> **Exercise**
Please output, without any change, the lines of the material below from the very first through the one with "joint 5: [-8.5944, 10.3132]".

> **Records for this task**
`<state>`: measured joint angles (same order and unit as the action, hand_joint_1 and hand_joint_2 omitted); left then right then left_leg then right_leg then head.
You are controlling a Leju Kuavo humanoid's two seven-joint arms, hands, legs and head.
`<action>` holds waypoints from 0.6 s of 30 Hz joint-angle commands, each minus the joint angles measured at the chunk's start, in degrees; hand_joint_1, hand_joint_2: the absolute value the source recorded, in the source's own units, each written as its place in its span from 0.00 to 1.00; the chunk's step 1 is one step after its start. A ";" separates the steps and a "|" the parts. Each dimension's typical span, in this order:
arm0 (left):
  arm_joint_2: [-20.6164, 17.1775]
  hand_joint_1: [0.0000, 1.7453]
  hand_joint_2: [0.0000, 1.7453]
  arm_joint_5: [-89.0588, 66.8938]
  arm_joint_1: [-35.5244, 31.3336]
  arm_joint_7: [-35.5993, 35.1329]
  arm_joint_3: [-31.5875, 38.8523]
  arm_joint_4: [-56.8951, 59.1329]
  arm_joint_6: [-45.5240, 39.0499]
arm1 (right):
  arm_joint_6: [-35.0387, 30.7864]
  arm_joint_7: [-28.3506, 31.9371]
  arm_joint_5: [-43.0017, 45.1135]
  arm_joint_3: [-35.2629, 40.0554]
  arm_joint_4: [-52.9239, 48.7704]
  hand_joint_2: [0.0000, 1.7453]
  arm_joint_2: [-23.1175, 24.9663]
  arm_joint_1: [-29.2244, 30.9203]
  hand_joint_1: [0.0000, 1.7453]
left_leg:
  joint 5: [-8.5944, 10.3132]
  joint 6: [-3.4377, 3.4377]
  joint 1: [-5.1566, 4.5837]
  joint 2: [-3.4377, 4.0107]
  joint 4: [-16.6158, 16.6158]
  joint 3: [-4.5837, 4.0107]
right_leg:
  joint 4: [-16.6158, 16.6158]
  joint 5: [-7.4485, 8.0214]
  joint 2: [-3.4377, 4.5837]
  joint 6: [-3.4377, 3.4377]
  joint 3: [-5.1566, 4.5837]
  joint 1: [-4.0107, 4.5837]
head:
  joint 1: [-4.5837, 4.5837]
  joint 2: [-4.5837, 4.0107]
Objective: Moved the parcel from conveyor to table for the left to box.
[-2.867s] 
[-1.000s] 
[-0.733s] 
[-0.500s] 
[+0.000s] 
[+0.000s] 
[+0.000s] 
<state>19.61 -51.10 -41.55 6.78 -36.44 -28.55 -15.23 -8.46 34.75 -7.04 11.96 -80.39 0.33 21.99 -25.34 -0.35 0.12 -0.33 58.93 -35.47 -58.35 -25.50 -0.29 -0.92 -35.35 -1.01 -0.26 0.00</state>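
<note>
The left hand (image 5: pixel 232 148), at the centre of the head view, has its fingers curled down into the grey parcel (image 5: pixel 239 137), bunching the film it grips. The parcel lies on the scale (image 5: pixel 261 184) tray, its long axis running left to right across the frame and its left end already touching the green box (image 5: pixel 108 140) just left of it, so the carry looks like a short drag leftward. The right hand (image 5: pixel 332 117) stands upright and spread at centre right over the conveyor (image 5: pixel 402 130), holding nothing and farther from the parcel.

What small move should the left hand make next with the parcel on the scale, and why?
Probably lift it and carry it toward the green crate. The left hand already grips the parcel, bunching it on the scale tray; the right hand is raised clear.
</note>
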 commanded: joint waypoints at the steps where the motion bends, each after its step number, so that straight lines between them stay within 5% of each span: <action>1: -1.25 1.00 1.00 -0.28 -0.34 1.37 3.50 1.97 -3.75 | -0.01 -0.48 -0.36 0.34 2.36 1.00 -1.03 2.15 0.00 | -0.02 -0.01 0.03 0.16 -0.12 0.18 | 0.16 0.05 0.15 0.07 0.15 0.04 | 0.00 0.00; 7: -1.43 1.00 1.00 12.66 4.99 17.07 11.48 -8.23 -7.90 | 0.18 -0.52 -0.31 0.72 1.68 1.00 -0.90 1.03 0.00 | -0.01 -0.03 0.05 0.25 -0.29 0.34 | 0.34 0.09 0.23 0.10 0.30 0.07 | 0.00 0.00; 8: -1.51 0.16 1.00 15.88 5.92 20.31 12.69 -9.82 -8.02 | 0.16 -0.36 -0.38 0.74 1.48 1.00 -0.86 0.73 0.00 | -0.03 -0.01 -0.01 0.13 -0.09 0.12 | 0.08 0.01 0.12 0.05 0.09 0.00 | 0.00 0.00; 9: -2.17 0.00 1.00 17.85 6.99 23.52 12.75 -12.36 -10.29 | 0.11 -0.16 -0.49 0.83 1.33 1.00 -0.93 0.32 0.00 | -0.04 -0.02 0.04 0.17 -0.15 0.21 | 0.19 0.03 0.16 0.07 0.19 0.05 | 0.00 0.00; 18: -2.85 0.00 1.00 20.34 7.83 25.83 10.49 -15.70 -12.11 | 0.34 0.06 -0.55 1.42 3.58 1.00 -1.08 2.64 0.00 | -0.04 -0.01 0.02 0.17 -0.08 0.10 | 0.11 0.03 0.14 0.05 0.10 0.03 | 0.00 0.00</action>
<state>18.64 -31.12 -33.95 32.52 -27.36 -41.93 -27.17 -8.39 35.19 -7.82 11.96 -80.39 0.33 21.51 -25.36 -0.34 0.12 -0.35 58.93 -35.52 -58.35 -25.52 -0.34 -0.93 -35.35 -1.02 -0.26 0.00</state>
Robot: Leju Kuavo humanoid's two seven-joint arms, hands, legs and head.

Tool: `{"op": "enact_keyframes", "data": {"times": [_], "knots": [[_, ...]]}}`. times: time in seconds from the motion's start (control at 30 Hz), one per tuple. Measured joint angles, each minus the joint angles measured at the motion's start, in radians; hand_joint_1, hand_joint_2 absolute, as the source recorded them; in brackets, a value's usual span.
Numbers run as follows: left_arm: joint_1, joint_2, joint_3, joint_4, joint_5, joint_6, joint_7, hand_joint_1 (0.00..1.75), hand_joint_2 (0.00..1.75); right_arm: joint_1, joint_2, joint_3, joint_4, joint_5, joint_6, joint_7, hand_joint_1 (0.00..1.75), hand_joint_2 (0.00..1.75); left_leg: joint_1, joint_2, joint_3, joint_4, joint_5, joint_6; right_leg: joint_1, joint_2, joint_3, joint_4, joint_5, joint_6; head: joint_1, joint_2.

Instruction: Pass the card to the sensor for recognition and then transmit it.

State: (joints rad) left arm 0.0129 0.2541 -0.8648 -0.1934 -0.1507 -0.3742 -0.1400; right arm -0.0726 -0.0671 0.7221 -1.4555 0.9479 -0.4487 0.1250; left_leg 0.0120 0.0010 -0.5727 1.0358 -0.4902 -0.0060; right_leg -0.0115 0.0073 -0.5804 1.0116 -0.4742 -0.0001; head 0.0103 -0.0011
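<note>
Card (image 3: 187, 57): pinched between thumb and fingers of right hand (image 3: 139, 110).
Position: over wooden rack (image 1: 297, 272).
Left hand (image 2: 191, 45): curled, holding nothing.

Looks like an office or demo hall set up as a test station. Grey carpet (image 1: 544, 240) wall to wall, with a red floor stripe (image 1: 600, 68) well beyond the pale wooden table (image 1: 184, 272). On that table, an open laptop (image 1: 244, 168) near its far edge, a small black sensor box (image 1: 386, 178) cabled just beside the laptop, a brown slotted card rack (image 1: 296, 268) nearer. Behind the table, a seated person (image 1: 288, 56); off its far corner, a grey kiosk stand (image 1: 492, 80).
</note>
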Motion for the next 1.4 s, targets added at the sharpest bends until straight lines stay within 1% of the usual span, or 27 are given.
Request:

> **Written reply**
`<state>`: measured joint angles (same order and unit as the action, hand_joint_1 and hand_joint_2 omitted); left then right then left_leg then right_leg then head.
You are controlling a Leju Kuavo humanoid's two seven-joint arms, hands, legs and head.
`<action>` holds waypoints from 0.6 s of 30 Hz joint-angle commands, each minus the joint angles measured at the chunk's start, in degrees; hand_joint_1, hand_joint_2: the absolute value the source recorded, in the source's own units, each written as its place in its span from 0.00 to 1.00; the chunk's step 1 is one step after its start. A ";" separates the steps and a "|" the parts. Each dimension's typical span, in this order:
arm0 (left):
  arm_joint_2: [-20.6164, 17.1775]
  hand_joint_1: [0.0000, 1.7453]
  hand_joint_2: [0.0000, 1.7453]
  arm_joint_5: [-89.0588, 66.8938]
  arm_joint_1: [-35.5244, 31.3336]
  arm_joint_7: [-35.5993, 35.1329]
  arm_joint_3: [-31.5875, 38.8523]
  arm_joint_4: [-56.8951, 59.1329]
  arm_joint_6: [-45.5240, 39.0499]
arm1 (right):
  arm_joint_6: [-35.0387, 30.7864]
  arm_joint_7: [-28.3506, 31.9371]
  arm_joint_5: [-43.0017, 45.1135]
  arm_joint_3: [-35.2629, 40.0554]
  arm_joint_4: [-52.9239, 48.7704]
  hand_joint_2: [0.0000, 1.7453]
  arm_joint_2: [-23.1175, 24.9663]
  arm_joint_1: [-29.2244, 30.9203]
  hand_joint_1: [0.0000, 1.7453]
left_leg:
  joint 5: [-8.5944, 10.3132]

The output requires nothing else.